> [YOUR OBJECTIVE]: In the data below, find every line with the word "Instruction" and copy it out.

*** Opening MATERIAL FOR THIS EXERCISE ***

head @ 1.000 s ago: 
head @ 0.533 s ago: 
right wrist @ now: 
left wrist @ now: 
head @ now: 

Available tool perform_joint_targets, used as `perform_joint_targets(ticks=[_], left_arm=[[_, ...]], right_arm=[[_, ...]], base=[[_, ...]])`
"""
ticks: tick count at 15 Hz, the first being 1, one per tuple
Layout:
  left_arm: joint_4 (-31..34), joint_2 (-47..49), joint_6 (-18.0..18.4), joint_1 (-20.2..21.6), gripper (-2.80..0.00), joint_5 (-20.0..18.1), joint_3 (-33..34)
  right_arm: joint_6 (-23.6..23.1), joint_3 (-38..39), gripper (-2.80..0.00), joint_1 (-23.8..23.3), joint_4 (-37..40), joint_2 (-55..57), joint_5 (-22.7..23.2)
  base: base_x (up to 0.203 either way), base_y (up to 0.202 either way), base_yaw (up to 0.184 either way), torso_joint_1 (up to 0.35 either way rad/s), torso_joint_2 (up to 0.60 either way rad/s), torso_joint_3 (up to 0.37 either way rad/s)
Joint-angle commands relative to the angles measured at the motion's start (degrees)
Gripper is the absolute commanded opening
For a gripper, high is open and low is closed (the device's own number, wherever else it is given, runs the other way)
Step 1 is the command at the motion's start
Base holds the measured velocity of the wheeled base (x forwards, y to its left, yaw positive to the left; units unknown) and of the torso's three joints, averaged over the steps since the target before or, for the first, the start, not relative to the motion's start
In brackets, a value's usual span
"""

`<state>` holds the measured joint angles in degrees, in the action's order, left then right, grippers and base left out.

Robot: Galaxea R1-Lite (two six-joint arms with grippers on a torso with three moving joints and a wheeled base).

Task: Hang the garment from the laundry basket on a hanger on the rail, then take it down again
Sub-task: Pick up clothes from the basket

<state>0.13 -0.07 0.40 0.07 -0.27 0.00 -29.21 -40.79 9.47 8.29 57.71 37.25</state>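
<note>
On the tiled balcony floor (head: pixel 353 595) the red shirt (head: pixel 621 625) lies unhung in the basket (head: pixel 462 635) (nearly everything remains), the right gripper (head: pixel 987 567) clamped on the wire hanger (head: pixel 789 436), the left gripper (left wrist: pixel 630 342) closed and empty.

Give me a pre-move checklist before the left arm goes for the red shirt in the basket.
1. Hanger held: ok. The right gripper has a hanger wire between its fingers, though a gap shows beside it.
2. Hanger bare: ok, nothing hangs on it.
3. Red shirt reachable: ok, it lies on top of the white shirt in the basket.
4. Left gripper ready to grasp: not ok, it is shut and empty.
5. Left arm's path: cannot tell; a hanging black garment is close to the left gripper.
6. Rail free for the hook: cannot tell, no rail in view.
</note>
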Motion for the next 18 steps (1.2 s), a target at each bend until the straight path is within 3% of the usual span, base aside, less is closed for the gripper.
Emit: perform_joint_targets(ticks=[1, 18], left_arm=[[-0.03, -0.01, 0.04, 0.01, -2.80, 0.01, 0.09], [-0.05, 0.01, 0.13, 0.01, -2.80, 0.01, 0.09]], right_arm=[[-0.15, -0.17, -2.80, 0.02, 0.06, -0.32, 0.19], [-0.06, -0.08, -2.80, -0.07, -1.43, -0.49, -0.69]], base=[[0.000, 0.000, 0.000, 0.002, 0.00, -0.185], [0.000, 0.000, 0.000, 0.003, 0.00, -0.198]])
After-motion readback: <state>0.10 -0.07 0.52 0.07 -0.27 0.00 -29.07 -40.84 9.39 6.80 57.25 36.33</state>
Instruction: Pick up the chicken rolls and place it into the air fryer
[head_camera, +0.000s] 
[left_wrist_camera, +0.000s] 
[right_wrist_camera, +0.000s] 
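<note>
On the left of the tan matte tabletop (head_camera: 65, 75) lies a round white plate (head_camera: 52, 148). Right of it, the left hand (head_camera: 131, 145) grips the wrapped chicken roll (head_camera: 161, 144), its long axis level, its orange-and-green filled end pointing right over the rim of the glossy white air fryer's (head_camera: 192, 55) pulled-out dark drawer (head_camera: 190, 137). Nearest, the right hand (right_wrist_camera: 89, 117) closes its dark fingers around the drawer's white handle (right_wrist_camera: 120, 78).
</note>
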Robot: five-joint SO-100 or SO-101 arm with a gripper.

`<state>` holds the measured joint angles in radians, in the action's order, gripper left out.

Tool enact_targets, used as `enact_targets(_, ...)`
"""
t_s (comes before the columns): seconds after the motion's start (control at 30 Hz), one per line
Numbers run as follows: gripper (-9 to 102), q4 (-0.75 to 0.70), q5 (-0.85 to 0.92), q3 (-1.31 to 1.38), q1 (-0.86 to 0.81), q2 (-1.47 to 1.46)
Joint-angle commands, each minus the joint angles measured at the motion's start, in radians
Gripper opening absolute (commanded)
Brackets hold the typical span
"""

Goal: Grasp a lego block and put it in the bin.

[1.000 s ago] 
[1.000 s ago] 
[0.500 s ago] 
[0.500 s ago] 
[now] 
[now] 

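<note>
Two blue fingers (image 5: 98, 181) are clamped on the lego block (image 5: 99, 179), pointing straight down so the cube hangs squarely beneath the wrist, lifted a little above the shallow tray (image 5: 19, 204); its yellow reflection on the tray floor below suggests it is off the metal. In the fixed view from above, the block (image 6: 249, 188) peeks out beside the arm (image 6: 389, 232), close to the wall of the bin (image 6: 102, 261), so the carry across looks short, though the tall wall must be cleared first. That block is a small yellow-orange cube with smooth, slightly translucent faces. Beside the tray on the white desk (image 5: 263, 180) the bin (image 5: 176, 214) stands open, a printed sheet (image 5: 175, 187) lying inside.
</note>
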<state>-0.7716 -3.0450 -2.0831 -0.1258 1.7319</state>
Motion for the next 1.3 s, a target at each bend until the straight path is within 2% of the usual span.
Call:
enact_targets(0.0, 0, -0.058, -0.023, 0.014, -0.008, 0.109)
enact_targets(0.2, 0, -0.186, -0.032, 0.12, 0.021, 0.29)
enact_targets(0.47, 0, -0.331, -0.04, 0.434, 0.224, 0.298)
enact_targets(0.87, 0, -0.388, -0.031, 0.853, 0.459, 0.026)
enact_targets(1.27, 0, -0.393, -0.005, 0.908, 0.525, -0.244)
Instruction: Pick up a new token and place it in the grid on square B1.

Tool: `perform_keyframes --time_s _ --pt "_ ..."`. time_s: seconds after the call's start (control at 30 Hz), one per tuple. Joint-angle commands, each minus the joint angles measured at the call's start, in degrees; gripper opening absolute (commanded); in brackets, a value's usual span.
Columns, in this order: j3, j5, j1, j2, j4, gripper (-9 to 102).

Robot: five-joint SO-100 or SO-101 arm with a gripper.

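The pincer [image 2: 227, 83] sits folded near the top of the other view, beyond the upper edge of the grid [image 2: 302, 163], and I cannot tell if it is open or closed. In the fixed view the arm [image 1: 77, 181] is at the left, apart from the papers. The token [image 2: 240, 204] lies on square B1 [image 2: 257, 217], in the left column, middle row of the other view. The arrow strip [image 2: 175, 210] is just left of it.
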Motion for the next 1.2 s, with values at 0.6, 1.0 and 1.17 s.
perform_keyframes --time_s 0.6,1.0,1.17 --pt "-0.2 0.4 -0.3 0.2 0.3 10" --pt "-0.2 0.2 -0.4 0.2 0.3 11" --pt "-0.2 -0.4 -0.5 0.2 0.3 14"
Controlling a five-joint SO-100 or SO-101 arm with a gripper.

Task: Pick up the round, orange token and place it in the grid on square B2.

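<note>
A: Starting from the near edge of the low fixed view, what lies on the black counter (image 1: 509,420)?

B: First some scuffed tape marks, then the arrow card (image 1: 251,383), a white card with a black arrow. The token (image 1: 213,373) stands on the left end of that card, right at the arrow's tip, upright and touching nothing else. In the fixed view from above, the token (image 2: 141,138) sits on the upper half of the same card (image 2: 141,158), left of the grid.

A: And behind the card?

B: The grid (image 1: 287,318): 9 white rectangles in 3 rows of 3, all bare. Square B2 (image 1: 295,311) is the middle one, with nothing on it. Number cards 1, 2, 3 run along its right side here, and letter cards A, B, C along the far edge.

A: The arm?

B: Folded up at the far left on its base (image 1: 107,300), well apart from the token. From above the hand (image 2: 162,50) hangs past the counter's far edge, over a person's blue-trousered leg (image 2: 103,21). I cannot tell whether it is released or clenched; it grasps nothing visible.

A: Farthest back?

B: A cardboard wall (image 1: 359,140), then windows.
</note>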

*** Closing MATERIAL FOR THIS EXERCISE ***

> [RESULT FOR THIS TASK]:
Instruction: Pick up the chicken rolls and place it into the air fryer
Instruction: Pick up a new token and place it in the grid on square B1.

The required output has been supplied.